Surprisingly, no Nokia phone is on my list this time. Nothing in the current lineup moved me in any way, whereas the sight of the latest Sony Ericsson or Samsung usually quickened my pulse. I'm disappointed that they decided to concentrate on making their phone sexy rather than useful and elegant. I mean, for example, the Sony Ericsson K750i not only looks good but are also packed with useful functions and a good amount of memory.

Dallab launched the DX8 recently which seems to fit my requirements perfectly, but at a suggested RRP of 2.5k, my Finance minister will surely disagree :P

Wednesday, April 26, 2006

Light n Easy

Usually when I drive to and fro work I prefer to tune in to Light n Easy, because it was the least annoying of all the radio stations. The soothing oldies music (50's, 60's and 70's) helps me to get through just about anything the KL traffic cares to throw at me.

But lately, I began to realize that more often than not, it was 80's music that was on. One day, it was Total Eclipse of The Heart. The next day, Turn Back The Clock. Then suddenly, every other song was an 80's song.

I still remember when discos and pubs use to play 80's music in the 1990's to cater to the young and trendy crowd (i.e. twentysomethings). The "in" radio station then for my generation was Mix FM, which also played contemporary music in addition to the 80's, thus occupying a nice spot between the young (who listen to Hitz) and the old (who listen to Light n Easy).

But I never thought they would migrate 80's music from Mix to Light n Easy so quickly. Heck, I'm only in my mid-thirties, for goodness sakes! Its quite off-putting when the the music of your generation is turning up on an oldies station.

And another thing - what about those in their 40's to 60's? Maybe there's a market for another oldies station that plays even older songs :)

Thursday, April 20, 2006

LRT Ride

I was a bit annoyed with the young tudung-clad Malay girl who stood at the window at the head of the LRT train. She was occupying my favourite spot on the train on my way home. She looked to be in deep thought.

At Bangsar station a young Malay chap boarded and proceeded to make his way to the head of the train as well. I was even more annoyed as he tried to squeeze his way through to get to the window as well. The girl moved aside to make way for him.

Both of them starred out into the night, not a word passing between them.

Suddenly just after Universiti the guy turned around and remarked to the girl what a beautiful night it was.

It was a corny pickup line, but the girl did not seem to mind :)

They spoke softly to each other. He told her he was meeting a friend at Taman Bahagia. They chit chatted about general things. The conversation flowed easily, as if they knew each other well. After Asia Jaya the guy picked up the courage to ask for her name. She told him, and they looked at each other for a second.

It was a beautiful privilege witnessing two strangers connecting with one another, on a rainy Wednesday night, on the LRT.

Thursday, April 13, 2006

The other side .....

Firstly, a word of thanks to Eric and Poh Nee, who rightly pointed out that the job of a retail consultant (haha, that's they call them nowadays) is far from easy and entails long hours of standing and facing difficult customers.

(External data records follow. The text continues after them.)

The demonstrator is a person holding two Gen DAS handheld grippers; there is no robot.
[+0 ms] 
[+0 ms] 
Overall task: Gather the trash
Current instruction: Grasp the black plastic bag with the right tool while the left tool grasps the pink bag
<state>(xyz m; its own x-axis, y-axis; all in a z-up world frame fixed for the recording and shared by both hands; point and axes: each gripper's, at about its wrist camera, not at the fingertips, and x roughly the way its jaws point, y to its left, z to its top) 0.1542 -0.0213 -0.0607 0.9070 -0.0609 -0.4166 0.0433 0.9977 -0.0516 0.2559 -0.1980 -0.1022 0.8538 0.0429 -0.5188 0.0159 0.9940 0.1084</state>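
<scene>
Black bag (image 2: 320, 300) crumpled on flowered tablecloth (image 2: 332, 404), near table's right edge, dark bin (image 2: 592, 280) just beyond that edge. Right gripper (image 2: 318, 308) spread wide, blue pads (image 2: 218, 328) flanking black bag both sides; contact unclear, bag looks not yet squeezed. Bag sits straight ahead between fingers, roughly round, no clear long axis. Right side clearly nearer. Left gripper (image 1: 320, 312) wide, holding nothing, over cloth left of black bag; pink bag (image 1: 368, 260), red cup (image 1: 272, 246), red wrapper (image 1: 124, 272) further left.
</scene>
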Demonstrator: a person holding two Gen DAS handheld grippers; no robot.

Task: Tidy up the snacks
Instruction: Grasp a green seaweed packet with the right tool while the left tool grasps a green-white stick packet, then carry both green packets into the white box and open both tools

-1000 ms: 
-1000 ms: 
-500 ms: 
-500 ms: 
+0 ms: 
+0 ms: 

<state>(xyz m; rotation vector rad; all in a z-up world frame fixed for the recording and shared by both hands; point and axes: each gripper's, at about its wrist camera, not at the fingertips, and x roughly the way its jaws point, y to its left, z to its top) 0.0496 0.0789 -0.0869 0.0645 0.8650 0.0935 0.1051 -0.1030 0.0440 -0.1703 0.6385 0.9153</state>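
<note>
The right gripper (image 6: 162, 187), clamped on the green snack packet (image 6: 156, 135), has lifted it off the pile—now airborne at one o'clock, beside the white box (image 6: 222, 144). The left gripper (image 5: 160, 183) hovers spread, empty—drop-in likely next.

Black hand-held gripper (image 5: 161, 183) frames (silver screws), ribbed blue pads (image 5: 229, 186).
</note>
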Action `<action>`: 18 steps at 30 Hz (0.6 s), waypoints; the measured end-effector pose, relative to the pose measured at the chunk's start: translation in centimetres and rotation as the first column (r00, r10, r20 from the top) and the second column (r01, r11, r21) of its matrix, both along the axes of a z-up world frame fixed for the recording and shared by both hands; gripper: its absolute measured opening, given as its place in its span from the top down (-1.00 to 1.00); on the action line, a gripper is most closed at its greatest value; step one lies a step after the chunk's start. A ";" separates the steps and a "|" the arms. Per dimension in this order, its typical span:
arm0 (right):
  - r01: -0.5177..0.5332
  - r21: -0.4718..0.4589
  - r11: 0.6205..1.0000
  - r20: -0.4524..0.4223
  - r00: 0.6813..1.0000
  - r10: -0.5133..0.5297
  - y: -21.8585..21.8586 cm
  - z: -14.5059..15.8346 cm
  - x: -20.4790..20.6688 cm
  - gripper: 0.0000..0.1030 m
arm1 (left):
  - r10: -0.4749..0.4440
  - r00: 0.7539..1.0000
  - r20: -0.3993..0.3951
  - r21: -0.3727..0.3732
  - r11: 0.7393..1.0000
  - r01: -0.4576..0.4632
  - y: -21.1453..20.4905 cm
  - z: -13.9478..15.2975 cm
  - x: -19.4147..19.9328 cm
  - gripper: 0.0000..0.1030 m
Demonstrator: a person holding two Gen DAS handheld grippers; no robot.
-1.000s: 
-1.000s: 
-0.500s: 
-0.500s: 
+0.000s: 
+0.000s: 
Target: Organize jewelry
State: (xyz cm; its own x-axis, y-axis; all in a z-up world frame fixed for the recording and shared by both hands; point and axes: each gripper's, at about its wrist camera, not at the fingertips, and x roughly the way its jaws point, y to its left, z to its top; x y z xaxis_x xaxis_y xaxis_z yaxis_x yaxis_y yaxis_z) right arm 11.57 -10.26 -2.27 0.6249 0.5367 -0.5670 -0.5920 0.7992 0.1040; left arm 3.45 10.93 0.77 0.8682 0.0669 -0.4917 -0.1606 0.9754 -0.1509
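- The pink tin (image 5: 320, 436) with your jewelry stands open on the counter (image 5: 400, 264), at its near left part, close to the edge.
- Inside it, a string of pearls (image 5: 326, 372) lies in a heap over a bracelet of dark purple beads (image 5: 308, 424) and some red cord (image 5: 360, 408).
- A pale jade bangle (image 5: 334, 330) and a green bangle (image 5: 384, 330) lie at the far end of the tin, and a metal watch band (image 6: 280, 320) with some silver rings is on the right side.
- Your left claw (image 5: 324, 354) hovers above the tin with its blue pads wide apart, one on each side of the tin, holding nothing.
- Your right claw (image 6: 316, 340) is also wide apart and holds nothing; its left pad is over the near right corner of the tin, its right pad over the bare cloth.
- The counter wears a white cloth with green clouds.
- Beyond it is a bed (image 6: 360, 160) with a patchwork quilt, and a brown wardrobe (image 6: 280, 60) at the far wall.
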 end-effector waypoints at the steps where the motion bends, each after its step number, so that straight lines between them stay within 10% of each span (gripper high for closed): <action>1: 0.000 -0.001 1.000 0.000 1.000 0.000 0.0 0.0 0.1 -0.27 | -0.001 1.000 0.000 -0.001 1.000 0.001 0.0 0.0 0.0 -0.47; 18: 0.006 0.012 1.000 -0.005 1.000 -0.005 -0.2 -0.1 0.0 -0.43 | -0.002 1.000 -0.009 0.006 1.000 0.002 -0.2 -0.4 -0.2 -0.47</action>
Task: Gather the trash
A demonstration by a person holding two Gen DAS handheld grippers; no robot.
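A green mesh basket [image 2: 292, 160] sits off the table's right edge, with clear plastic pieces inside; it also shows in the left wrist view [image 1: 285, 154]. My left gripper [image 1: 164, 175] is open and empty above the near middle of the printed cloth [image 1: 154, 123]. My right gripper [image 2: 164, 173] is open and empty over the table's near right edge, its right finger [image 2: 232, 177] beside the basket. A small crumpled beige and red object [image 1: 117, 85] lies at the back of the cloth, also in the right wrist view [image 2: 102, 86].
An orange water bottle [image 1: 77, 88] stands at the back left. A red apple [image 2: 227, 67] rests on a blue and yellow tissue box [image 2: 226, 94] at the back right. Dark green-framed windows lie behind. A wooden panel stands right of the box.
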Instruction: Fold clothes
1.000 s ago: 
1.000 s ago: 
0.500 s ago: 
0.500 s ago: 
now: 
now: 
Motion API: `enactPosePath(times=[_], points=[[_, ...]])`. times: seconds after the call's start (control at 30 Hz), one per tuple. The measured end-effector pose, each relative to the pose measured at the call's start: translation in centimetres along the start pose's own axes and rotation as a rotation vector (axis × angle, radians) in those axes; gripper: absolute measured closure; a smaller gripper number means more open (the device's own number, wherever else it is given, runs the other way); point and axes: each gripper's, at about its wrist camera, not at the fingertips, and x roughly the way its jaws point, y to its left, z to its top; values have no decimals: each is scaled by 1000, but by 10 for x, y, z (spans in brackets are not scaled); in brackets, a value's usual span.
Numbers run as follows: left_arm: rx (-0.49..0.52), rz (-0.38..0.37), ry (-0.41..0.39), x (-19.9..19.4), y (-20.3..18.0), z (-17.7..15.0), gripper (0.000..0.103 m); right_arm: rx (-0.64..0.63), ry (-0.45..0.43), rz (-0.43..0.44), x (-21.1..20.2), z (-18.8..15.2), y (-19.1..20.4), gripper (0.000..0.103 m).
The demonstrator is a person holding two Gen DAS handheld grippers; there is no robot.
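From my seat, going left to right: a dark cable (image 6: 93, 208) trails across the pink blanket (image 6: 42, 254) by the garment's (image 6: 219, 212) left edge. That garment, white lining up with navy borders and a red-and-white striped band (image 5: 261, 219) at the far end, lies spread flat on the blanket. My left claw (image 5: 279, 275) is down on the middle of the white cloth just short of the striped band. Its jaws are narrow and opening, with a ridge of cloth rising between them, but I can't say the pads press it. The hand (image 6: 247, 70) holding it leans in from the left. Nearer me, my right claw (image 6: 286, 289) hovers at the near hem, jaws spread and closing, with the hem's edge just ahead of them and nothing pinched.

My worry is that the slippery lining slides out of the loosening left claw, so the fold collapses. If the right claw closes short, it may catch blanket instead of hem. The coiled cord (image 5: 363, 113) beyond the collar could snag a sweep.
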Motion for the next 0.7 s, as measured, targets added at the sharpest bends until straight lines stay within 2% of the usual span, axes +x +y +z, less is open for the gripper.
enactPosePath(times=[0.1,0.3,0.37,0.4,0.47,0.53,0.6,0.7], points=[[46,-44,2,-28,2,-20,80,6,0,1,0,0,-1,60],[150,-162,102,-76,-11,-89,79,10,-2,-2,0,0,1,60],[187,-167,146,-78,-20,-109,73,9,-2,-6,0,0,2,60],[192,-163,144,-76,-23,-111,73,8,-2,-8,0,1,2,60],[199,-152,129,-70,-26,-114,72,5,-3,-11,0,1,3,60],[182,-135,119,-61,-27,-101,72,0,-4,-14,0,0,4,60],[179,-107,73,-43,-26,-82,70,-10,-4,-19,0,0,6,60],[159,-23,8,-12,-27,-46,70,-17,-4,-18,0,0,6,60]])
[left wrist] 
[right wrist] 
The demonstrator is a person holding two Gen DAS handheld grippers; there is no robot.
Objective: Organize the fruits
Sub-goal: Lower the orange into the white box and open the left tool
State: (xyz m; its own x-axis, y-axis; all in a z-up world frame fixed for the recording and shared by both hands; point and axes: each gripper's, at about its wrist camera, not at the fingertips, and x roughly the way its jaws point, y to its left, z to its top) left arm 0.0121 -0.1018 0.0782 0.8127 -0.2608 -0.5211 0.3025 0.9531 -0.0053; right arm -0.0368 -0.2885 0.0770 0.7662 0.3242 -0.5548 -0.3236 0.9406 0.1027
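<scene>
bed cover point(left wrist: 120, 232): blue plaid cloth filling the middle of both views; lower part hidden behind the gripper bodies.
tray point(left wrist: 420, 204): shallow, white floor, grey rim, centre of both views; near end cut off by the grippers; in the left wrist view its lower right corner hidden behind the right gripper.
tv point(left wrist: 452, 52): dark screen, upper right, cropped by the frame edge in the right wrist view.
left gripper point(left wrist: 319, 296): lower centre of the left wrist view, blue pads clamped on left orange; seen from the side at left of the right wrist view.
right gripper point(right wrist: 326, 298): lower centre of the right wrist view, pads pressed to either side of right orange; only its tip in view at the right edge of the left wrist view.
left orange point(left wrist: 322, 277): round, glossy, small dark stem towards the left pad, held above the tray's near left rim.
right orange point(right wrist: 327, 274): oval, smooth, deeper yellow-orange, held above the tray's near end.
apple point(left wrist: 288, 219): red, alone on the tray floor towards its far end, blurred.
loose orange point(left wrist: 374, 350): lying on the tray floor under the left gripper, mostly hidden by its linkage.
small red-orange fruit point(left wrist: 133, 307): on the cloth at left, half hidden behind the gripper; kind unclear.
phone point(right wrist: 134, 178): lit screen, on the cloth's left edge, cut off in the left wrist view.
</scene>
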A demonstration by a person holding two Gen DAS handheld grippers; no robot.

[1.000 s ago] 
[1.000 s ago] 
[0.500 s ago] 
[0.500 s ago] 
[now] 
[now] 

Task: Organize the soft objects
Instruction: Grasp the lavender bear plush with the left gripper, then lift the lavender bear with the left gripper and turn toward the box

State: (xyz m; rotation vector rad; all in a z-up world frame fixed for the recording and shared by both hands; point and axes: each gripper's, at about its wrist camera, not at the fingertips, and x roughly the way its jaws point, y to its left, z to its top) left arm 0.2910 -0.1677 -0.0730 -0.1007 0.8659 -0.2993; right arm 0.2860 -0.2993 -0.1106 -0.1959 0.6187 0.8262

I originally wrote the post to illustrate how impersonal big mall shopping is, but somehow it came out as a criticism of the people who work there.

But I do agree with both of my friends. Sometimes we forget that while we expect people to be kind and considerate to us, we often need to be the same, too, first.

The next time you pay for your stuff at the mall, the kopitiam, wherever, pause for a while and look at the person in front of you.

He or she is also a human being just like you and me, irregardless of whether he or she looks indifferent, fierce, or just plain blank.

Without any expectations, smile and say thank you sincerely. More often than not, you will gain something unexpected back.

I often forget this myself, and that's why I love the movie Groundhog Day so much.

In the movie, Phil (Bill Murray) was stuck in the same day in the same town, in which he has to relive the same things happening around him over and over again. At first, he was totally indiferrent to the people around him. But as the day repeats itself over and over again, he began to notice things - the boy who fell off a tree, the quarreling engaged couple, the lonely school teacher, the sickly old beggar, the ladies who had a flat tire.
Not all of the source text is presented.